Que fait l'État marocain concrètement par rapport au risque sismique ?
Jusqu’au début des années soixante, le Maroc ne comptait qu’une seule station sismologique, installée en 1937
par l’Institut scientifique à l’observatoire géophysique Averroès (à 30 km au sud de Casablanca). Mais après le
séisme catastrophique d’Agadir, les autorités du pays ont pris conscience de ce fléau naturel et beaucoup de
décisions ont été prises : création d’un réseau de surveillance sismologique, l’application d’un code de
construction parasismique, dit Norme Agadir 1960, pour la reconstruction de la ville d’Agadir avec l’intention
d’établir un code de construction parasismique pour l’ensemble du territoire national. Ce projet de code s’est
heurté à plusieurs obstacles d’ordre scientifique et politique.

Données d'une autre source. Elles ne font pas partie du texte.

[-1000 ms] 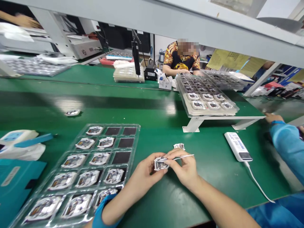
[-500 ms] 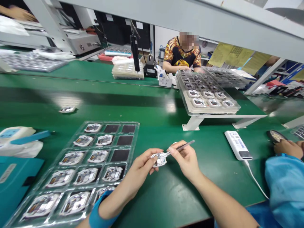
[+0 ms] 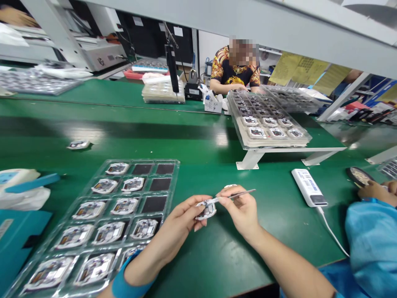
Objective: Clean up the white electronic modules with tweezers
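Note:
My left hand [image 3: 189,212] pinches a small white electronic housing [image 3: 208,211] with silvery parts inside, held just above the green bench. In my right hand [image 3: 240,207] is a pair of tweezers [image 3: 245,193], gripped between thumb and fingers, its tips reaching over the upper edge of the housing. What exactly the tips touch is too small to tell. Behind my right fingers another pale piece [image 3: 231,186] shows in part. Left of my hands lies a clear compartment tray [image 3: 176,178] with several similar housings [image 3: 108,232] in it; some compartments show only dark pads.
A single housing [image 3: 78,144] lies beyond the tray. A white device with a cable [image 3: 307,186] is on the right, near a co-worker's blue sleeve [image 3: 369,231]. Stacked trays [image 3: 269,120] stand on a low shelf. Across the bench sits another person [image 3: 234,70].
The tweezers now lie flatter, and my right hand has tilted slightly with them. The housing stays in my left hand, turned a little. The whole view has shifted slightly.

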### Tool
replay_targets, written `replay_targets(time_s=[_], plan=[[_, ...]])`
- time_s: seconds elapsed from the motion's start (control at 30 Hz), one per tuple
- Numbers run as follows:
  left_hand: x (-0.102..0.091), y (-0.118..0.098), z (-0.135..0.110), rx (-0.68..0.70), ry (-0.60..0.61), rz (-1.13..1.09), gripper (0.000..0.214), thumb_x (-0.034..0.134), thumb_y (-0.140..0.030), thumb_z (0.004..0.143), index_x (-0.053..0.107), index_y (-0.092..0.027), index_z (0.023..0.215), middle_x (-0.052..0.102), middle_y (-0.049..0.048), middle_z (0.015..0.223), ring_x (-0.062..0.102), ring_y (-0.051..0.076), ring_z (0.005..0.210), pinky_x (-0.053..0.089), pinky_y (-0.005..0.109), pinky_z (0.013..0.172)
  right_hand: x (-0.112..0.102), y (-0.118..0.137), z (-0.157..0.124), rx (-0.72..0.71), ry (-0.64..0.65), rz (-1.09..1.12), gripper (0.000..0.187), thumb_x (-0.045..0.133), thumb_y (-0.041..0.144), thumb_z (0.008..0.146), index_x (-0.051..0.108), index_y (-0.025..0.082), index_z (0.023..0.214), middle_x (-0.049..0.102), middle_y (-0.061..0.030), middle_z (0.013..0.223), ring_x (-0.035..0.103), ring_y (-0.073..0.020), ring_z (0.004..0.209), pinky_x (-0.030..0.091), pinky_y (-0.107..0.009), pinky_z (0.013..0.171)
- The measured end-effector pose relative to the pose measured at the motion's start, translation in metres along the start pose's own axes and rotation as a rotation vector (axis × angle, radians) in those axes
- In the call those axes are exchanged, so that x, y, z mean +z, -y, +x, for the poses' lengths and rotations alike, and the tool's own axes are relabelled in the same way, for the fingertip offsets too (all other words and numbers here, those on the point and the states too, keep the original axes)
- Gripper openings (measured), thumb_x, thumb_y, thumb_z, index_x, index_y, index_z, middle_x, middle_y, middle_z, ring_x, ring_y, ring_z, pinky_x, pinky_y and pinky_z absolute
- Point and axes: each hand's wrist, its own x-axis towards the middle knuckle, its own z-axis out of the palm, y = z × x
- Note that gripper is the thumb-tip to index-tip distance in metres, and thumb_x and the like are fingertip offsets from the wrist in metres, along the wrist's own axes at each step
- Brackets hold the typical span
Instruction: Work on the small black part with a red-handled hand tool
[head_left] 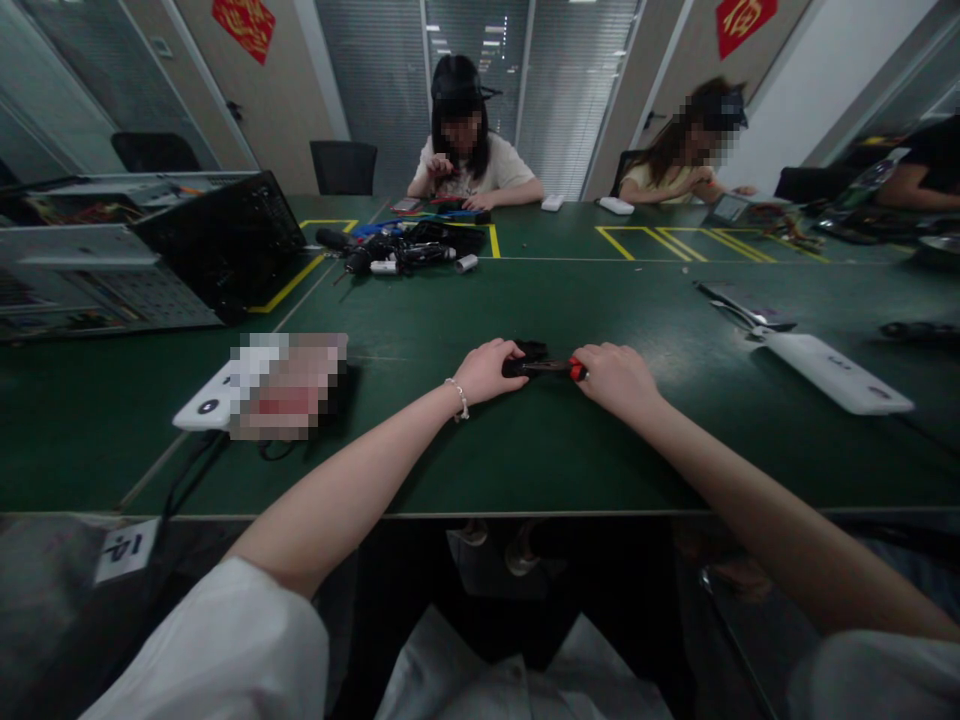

Ce n’est qu’à partir de l’an 2000 que nous avons commencé à travailler sérieusement sur un nouveau code de
construction parasismique, qui a donné naissance au RPS 2000, applicable depuis février 2002. Ce dernier sera
révisé une dernière fois cette année pour donner naissance au RPS 2000 version 2011.
Faut-il penser par exemple à construire des habitations résistant aux secousses sismiques ?
Faute de pouvoir prévoir les séismes (date, magnitude et lieu), le seul moyen pour se prémunir du risque sismique
est la construction parasismique.
Toujours par rapport aux séismes, qu'en est-il en termes de recherche scientifique marocaine dans ce
domaine ?
Les chercheurs marocains font du bon travail, malgré le fait que le nombre de sismologues au Maroc soit très
réduit. La sismologie dans notre pays a commencé en 1913 à l’Institut scientifique chérifien (devenu Institut
scientifique, Université Mohammed V - Agdal). Bien entendu, les premiers travaux de recherche étaient assurés
par les Français, mais à partir des années 1970, les premiers Marocains ont commencé à publier dans ce
e
domaine, d’ailleurs très récent (la sismologie a vu le jour au 20 siècle. Depuis le début des années 80, les
chercheurs marocains ont fait d’importants efforts pour mieux connaître la sismicité du pays, identifier les zones à
haut risque sismique et évaluer ce risque. Des missions de terrain et des études ponctuelles sont menées dans
des régions comme Al Hoceima et Agadir, pour mieux connaître la sismicité dans ces régions et comprendre son
mécanisme. Par ailleurs, le code de construction parasismique est un produit purement marocain.